Seddülbahir Kalesi Kısa Liste Ödülü’ne layık görüldü
25 yıl süren araştırma, belgeleme, projelendirme ve uygulama çalışmalarının son sekiz yılında proje yürütücülüğünü üstlenen Çanakkale Savaşları Gelibolu Tarihi Alan Başkanlığının ilk master projesi olarak Cumhuriyetin 100. Yılında tamamlanarak ziyarete açılan Seddülbahir Kalesi’ne İtalya’dan önemli bir ödül geldi. Ferraro Üniversitesi Mimarlık Fakültesi tarafından 2010 yılından itibaren Mimarlık alanında bilim camiası tarafından belirlenen koruma ilkelerini bilinçli olarak yorumlayan ve uygulayan, çağdaş ifade biçimlerinden yararlanan önemli projelerin değerlendirildiği Uluslararası Domus Restorasyon ve Koruma Ödülleri’nde farklı ülkelerden 176 başvuru arasından Kısa Liste Ödülü’ne layık görülen Seddülbahir Kalesi Projesi adına törene Proje Bilimsel Danışma Kurulu Üyeleri Prof.

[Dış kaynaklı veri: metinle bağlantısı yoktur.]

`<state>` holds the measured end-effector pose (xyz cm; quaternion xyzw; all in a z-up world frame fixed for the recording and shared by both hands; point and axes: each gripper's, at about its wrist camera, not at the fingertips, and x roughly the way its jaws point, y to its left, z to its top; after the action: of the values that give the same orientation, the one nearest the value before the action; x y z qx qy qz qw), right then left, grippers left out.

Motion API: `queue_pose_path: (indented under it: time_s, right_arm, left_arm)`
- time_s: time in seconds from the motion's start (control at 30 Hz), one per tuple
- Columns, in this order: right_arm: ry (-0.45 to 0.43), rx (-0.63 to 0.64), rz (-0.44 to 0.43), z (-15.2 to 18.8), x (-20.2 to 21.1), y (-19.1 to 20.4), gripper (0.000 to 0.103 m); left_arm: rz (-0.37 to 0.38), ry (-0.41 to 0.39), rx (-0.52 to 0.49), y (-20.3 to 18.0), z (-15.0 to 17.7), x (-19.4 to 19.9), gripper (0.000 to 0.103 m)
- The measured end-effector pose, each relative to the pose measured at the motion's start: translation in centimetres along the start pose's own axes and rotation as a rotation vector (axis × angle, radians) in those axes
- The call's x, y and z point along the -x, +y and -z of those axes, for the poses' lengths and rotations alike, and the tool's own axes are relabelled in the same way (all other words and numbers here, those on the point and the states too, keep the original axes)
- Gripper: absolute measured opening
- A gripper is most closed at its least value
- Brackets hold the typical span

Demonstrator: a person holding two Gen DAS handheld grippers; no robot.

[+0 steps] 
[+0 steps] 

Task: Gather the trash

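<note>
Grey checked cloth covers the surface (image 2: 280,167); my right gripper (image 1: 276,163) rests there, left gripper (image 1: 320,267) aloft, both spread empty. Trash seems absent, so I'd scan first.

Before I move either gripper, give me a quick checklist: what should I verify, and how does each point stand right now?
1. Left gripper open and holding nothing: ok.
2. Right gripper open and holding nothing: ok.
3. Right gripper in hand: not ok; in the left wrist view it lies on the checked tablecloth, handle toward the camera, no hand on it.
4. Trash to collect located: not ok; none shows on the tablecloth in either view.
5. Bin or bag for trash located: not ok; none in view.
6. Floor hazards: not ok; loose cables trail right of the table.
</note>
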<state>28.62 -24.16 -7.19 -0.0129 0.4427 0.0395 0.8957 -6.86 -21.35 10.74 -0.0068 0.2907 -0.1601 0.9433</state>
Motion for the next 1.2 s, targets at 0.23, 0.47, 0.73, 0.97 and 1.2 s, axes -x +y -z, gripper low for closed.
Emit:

Dr. Lucienne Şenocak ve Dr. Öğretim Üyesi Gülsün Tanyeli ile birlikte ÇATAB Restorasyon ve Yapım Uygulamaları Koordinatörü Mustafa Kafkas Dereli katıldı. İstanbul Teknik Üniversitesi ve Koç Üniversitesi’nden öğretim görevlilerinin yanı sıra farklı disiplinlerden yüzlerce bilim insanı ve uzmanın katkıları ile sonlandırılan proje ile Seddülbahir Kalesi, Çanakkale Savaşları Gelibolu Tarihi Alan Başkanlığı tarafından ülkenin taşınmaz kültür varlığı envanterine yeniden dahil edildi.
Seddülbahir Kalesi
Çanakkale’nin Eceabat ilçesine bağlı Seddülbahir Köyü’nde yer alan, 1. derece arkeolojik-askeri-harp tarihi-kentsel sit alanında bulunan Seddülbahir Kalesi, Gelibolu Yarımadası’nın en güney ucunda bulunmaktadır. Kale, Tarihi Alan içinde yer almakta olup Boğaz’a girişte Ertuğrul (Cape Helles) ve Morto Koyları arasında kalan burun üzerindedir. Seddül-bahr yani ’denizin seddi’ anlamına gelen yaklaşık 22 bin metrekarelik alanda konumlanmış kalenin Venedik saldırılarına karşı 17’nci yüzyılda, Osmanlı tarihinde banisi (yaptıranı) kadın olan ilk askeri yapı olma özelliği taşıması bakımından önemli olup, Hatice Turhan Sultan (IV.Mehmed’in annesi) tarafından 17. Yüzyılda inşasına başlanmıştır. Kale, topografik durumu nedeniyle asimetrik düzensiz bir plan özelliğine sahiptir. Kalenin dört köşesinde birer, kuzey batı köşesinde de bir olmak üzere 5 burcu vardır. Bu burçlar birbirlerine sur duvarlarıyla bağlanmıştır. Kalede güney doğudan kuzey batıya 3 kademeli sur ile hisar peçe oluşur.